_Supplied information_
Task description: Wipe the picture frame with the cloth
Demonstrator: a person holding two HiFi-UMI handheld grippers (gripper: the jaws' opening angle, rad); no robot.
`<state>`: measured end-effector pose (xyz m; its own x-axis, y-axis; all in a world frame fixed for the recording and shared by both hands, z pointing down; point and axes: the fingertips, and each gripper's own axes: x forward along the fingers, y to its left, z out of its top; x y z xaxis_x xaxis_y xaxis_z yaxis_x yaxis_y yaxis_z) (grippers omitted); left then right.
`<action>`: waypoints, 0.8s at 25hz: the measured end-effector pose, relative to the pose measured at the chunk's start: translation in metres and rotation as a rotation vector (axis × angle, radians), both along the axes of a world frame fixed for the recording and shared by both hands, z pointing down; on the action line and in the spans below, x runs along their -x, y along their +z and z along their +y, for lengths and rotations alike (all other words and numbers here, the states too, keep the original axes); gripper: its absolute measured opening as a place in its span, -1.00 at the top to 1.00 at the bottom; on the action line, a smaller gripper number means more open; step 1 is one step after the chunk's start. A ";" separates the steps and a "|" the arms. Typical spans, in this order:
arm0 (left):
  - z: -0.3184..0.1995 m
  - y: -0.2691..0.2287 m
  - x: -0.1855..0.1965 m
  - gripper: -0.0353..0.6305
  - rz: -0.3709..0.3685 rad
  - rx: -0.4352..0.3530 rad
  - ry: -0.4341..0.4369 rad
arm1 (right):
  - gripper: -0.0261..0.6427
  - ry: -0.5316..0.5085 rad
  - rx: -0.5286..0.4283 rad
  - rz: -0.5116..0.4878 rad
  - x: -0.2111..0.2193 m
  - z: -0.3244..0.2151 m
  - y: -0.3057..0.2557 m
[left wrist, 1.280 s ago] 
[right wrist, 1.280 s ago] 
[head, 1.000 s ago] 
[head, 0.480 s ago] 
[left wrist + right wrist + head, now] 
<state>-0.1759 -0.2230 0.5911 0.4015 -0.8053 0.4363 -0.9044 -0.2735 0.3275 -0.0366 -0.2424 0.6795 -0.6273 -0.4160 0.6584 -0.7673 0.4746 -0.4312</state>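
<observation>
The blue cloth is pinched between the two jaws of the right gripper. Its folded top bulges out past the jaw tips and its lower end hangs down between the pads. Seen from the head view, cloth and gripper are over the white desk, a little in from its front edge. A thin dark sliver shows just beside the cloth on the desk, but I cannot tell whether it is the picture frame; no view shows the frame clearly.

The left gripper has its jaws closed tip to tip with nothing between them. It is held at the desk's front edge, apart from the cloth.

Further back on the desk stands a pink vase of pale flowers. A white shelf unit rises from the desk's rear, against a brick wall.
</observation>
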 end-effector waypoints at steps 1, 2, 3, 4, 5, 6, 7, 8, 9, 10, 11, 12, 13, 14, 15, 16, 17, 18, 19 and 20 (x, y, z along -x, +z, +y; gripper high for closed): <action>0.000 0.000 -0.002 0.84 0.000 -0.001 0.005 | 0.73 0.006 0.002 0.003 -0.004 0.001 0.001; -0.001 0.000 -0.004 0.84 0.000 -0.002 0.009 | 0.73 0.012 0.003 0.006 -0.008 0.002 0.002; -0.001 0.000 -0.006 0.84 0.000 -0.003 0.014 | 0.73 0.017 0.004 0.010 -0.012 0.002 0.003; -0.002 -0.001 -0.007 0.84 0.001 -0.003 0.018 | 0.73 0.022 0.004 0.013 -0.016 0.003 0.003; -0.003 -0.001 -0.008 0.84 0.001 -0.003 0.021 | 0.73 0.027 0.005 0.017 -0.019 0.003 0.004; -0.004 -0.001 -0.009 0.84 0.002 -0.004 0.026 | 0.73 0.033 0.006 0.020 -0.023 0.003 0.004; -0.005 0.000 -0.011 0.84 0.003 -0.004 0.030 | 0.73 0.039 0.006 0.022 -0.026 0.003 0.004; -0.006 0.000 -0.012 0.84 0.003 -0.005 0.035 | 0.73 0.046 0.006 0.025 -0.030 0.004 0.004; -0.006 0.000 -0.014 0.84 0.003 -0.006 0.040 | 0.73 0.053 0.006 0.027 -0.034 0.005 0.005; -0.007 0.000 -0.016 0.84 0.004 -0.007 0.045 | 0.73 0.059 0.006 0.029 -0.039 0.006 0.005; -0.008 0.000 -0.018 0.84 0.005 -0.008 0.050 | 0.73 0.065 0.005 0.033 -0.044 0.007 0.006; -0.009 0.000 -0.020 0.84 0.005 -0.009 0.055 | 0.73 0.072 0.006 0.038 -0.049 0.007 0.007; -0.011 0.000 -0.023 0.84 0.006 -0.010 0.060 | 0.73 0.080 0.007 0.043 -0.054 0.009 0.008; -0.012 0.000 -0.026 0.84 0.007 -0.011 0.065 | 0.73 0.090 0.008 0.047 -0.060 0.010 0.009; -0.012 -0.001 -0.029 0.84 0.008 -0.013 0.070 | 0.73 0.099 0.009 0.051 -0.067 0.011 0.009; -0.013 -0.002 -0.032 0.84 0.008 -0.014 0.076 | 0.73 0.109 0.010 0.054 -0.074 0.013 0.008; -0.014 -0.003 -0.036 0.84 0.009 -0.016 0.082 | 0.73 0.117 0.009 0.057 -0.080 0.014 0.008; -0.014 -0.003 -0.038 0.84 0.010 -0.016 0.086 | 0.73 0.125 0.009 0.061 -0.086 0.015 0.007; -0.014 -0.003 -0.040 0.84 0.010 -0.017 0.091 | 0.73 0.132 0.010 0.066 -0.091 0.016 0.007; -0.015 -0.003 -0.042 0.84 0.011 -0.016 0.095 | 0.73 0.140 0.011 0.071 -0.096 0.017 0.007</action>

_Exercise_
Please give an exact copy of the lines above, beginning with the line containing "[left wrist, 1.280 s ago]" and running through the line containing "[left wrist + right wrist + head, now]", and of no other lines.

_Problem solution_
[left wrist, 1.280 s ago] 
[right wrist, 1.280 s ago] 
[head, 1.000 s ago] 
[head, 0.480 s ago] 
[left wrist + right wrist + head, now] 

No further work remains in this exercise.